# What this task involves
Practice item. Set the material below down again exactly, with no pictures.

# Data section

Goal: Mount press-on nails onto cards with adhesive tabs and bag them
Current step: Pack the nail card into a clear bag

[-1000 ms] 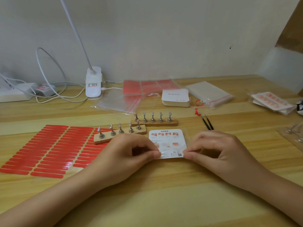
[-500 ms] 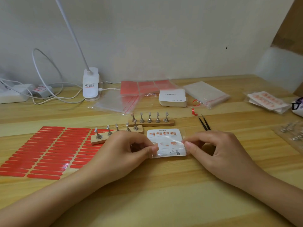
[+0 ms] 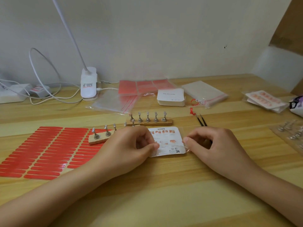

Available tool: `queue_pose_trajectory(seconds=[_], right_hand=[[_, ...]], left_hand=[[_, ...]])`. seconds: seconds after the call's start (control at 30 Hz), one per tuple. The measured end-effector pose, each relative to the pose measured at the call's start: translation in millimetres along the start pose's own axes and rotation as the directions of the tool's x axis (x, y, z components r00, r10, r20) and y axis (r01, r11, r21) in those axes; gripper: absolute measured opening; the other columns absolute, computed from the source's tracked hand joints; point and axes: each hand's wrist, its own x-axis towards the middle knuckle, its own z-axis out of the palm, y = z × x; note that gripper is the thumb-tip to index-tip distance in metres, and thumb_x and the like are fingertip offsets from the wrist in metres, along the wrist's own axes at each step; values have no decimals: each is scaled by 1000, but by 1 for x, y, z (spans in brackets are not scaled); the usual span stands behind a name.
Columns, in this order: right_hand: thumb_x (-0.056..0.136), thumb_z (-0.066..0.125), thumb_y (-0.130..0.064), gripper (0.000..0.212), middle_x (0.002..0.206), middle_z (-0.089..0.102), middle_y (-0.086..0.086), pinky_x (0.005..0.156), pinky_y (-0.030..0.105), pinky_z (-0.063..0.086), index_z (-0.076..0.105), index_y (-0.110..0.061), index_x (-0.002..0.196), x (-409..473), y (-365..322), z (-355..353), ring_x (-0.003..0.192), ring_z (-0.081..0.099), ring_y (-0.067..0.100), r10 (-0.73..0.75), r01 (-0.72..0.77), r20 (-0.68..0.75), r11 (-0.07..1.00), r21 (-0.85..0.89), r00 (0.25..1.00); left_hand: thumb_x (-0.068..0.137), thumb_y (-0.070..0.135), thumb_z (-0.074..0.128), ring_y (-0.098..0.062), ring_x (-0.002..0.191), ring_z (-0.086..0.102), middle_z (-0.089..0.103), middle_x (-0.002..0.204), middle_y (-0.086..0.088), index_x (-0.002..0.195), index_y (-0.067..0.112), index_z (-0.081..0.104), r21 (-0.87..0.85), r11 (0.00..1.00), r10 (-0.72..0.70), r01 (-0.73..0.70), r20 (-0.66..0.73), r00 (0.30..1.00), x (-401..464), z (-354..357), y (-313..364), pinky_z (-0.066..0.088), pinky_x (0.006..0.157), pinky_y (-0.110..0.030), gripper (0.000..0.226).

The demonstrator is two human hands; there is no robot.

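A white printed card inside a clear bag [image 3: 167, 141] lies flat on the wooden table [image 3: 164, 185]. My left hand [image 3: 126, 149] pinches the bag's left edge with thumb and curled fingers. My right hand [image 3: 218, 148] pinches its right edge near the lower corner. Sheets of red adhesive tabs [image 3: 41, 149] lie at the left. Two wooden bars with metal nail stands [image 3: 150, 118] sit just behind the card; the nearer bar [image 3: 98, 136] is partly hidden by my left hand.
Black tweezers [image 3: 202, 121] lie behind my right hand. A stack of white cards [image 3: 170, 97], empty clear bags [image 3: 113, 102] and a bag pack [image 3: 205, 92] sit farther back. Finished bagged cards [image 3: 264, 100] lie at far right. A clip lamp [image 3: 88, 82] and cables stand back left.
Both hands stay on the bagged card's side edges; my right hand's pinch has shifted slightly along the right edge. The view has drifted a little.
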Motion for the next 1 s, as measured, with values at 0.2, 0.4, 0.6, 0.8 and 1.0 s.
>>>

# Answer for the task
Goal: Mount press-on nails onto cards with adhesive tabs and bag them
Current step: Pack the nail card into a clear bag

[-1000 ms] 
[-500 ms] 
[+0 ms] 

Available tool: `queue_pose_trajectory(seconds=[_], right_hand=[[_, ...]], left_hand=[[_, ...]])`. seconds: seconds after the call's start (control at 30 Hz), one per tuple. The measured end-effector pose, each relative to the pose measured at the call's start: translation in millimetres along the start pose's own axes and rotation as the directions of the tool's x axis (x, y, z components r00, r10, r20) and y axis (r01, r11, r21) in those axes; gripper: absolute measured opening; the other columns absolute, computed from the source's tracked hand joints; point and axes: each hand's wrist, its own x-axis towards the middle knuckle, its own z-axis out of the palm, y = z × x; note that gripper is the thumb-tip to index-tip distance in metres, and thumb_x and the like are fingertip offsets from the wrist in metres, along the wrist's own axes at each step; values have no decimals: each is scaled by 1000, but by 1 for x, y, z (spans in brackets are not scaled); the usual span stands behind a name.
Columns, in this order: right_hand: thumb_x (-0.056..0.136), thumb_z (-0.066..0.125), thumb_y (-0.130..0.064), gripper (0.000..0.212), middle_x (0.002..0.206), middle_z (-0.089..0.102), middle_y (-0.086..0.086), pinky_x (0.005..0.156), pinky_y (-0.030..0.105), pinky_z (-0.063..0.086), index_z (-0.076..0.105), index_y (-0.110..0.061), index_x (-0.002..0.196), x (-409..473), y (-365..322), z (-355..353), ring_x (-0.003..0.192), ring_z (-0.081..0.099), ring_y (-0.067..0.100), r10 (-0.73..0.75), r01 (-0.72..0.77), r20 (-0.68..0.75), r11 (-0.07..1.00), r21 (-0.85..0.89), r00 (0.25..1.00); left_hand: thumb_x (-0.068..0.137), thumb_y (-0.070..0.135), thumb_z (-0.074..0.128), ring_y (-0.098..0.062), ring_x (-0.002..0.191), ring_z (-0.086..0.102), middle_z (-0.089..0.103), middle_x (-0.002..0.204), middle_y (-0.086..0.088), index_x (-0.002..0.195), index_y (-0.067..0.112), index_z (-0.081..0.104), r21 (-0.87..0.85), r11 (0.00..1.00), r10 (-0.72..0.70), r01 (-0.73..0.70), r20 (-0.66..0.73), r00 (0.30..1.00), x (-401..464), z (-354..357), y (-313..364), pinky_z (-0.066..0.088), pinky_x (0.006..0.157), pinky_y (-0.110..0.030), gripper (0.000..0.226).

The demonstrator is two human hands; there is no robot.

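A white printed card inside a clear bag [image 3: 167, 141] lies flat on the wooden table [image 3: 164, 185]. My left hand [image 3: 126, 149] pinches the bag's left edge with thumb and curled fingers. My right hand [image 3: 218, 148] pinches its right edge near the lower corner. Sheets of red adhesive tabs [image 3: 41, 149] lie at the left. Two wooden bars with metal nail stands [image 3: 150, 118] sit just behind the card; the nearer bar [image 3: 98, 136] is partly hidden by my left hand.
Black tweezers [image 3: 202, 121] lie behind my right hand. A stack of white cards [image 3: 170, 97], empty clear bags [image 3: 113, 102] and a bag pack [image 3: 205, 92] sit farther back. Finished bagged cards [image 3: 264, 100] lie at far right. A clip lamp [image 3: 88, 82] and cables stand back left.
Both hands stay on the bagged card's side edges; my right hand's pinch has shifted slightly along the right edge. The view has drifted a little.
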Motion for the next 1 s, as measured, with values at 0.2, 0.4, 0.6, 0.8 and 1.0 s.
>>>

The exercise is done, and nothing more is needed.